• **Aim of the task**
This calls for a word-for-word copy of all the data, with each picture removed.

(Records for processing)

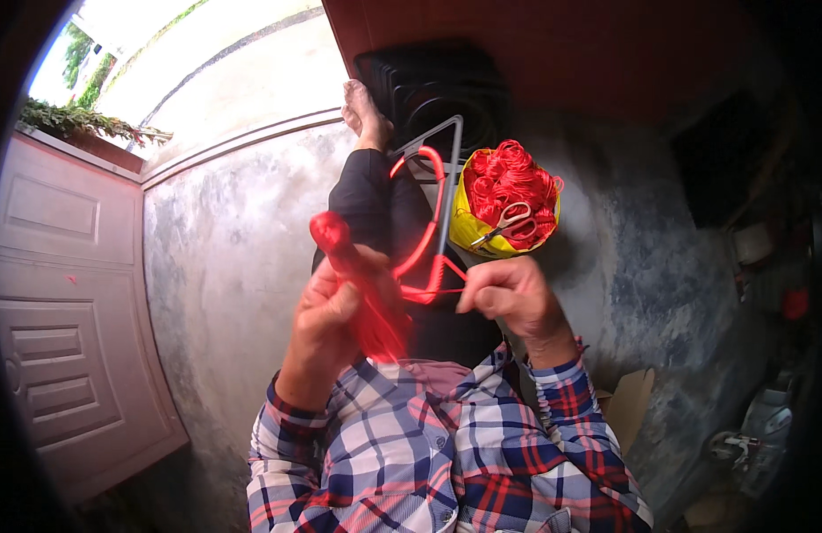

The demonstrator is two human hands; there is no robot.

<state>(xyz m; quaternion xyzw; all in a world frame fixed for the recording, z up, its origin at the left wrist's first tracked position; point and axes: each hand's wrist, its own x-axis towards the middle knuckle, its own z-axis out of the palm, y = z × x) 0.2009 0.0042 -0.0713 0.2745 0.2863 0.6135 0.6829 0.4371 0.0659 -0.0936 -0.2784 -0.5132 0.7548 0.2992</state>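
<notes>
My left hand (327, 302) is closed around a bundle of red cord (375, 324), smeared by motion, its knotted-looking end sticking out above the fist. To its right, my right hand (509, 295) pinches a strand of red cord (455, 269) that runs to a grey metal frame (453, 169). This bent frame lies over my lap and legs. Red cord is wound tightly round its curved inner bar (420, 244) and its near corner, while the long outer sides are bare grey. My left fist hides part of the curved bar's lower end.
Beyond my right hand stands a yellow bag (464, 233) heaped with red cord (513, 178), a pair of scissors (515, 218) on top. Dark frames (446, 75) are stacked past my bare foot (364, 111). A panelled door (64, 329) is at left, cardboard (631, 404) at lower right.
</notes>
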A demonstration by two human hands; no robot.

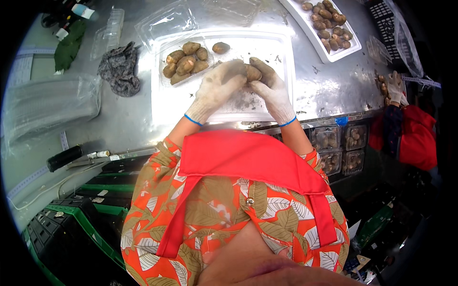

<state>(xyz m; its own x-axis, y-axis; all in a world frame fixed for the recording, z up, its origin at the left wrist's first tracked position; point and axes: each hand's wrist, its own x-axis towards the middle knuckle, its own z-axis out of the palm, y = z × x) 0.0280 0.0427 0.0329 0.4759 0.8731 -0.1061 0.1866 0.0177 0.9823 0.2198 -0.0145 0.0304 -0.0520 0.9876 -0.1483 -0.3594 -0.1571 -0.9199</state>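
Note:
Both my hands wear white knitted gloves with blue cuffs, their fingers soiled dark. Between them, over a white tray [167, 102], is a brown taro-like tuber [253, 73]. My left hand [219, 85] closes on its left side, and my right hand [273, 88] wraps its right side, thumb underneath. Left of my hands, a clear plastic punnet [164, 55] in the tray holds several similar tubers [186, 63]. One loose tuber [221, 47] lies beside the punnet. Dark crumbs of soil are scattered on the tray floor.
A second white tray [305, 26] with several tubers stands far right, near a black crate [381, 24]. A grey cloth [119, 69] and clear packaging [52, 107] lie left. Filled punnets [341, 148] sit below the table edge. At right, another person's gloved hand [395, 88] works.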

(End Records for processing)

• **Response box**
The demonstrator is two human hands; there is no robot.

<state>(xyz m; quaternion xyzw; all in a world frame fixed for the recording, z up, its origin at the left wrist's first tracked position; point and axes: each hand's wrist, its own x-axis towards the middle knuckle, its own z-axis out of the palm, y = z × x) 0.2009 0.0042 -0.0713 0.2745 0.2863 0.6135 0.6829 0.4371 0.0659 -0.0936 -0.2784 -0.5132 0.7548 0.2992</state>
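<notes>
My left hand (327, 302) is closed around a bundle of red cord (375, 324), smeared by motion, its knotted-looking end sticking out above the fist. To its right, my right hand (509, 295) pinches a strand of red cord (455, 269) that runs to a grey metal frame (453, 169). This bent frame lies over my lap and legs. Red cord is wound tightly round its curved inner bar (420, 244) and its near corner, while the long outer sides are bare grey. My left fist hides part of the curved bar's lower end.
Beyond my right hand stands a yellow bag (464, 233) heaped with red cord (513, 178), a pair of scissors (515, 218) on top. Dark frames (446, 75) are stacked past my bare foot (364, 111). A panelled door (64, 329) is at left, cardboard (631, 404) at lower right.
</notes>
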A demonstration by two human hands; no robot.


<state>(xyz m; its own x-axis, y-axis; all in a world frame fixed for the recording, z up, its origin at the left wrist's first tracked position; point and axes: each hand's wrist, its own x-axis towards the middle knuckle, its own z-axis out of the palm, y = z × x) 0.0280 0.0427 0.0329 0.4759 0.8731 -0.1061 0.1866 0.0177 0.9823 0.2198 -0.0145 0.0304 -0.0520 0.9876 -0.1483 -0.3594 -0.1571 -0.9199</state>
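Note:
Both my hands wear white knitted gloves with blue cuffs, their fingers soiled dark. Between them, over a white tray [167, 102], is a brown taro-like tuber [253, 73]. My left hand [219, 85] closes on its left side, and my right hand [273, 88] wraps its right side, thumb underneath. Left of my hands, a clear plastic punnet [164, 55] in the tray holds several similar tubers [186, 63]. One loose tuber [221, 47] lies beside the punnet. Dark crumbs of soil are scattered on the tray floor.
A second white tray [305, 26] with several tubers stands far right, near a black crate [381, 24]. A grey cloth [119, 69] and clear packaging [52, 107] lie left. Filled punnets [341, 148] sit below the table edge. At right, another person's gloved hand [395, 88] works.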

That finishes the exercise.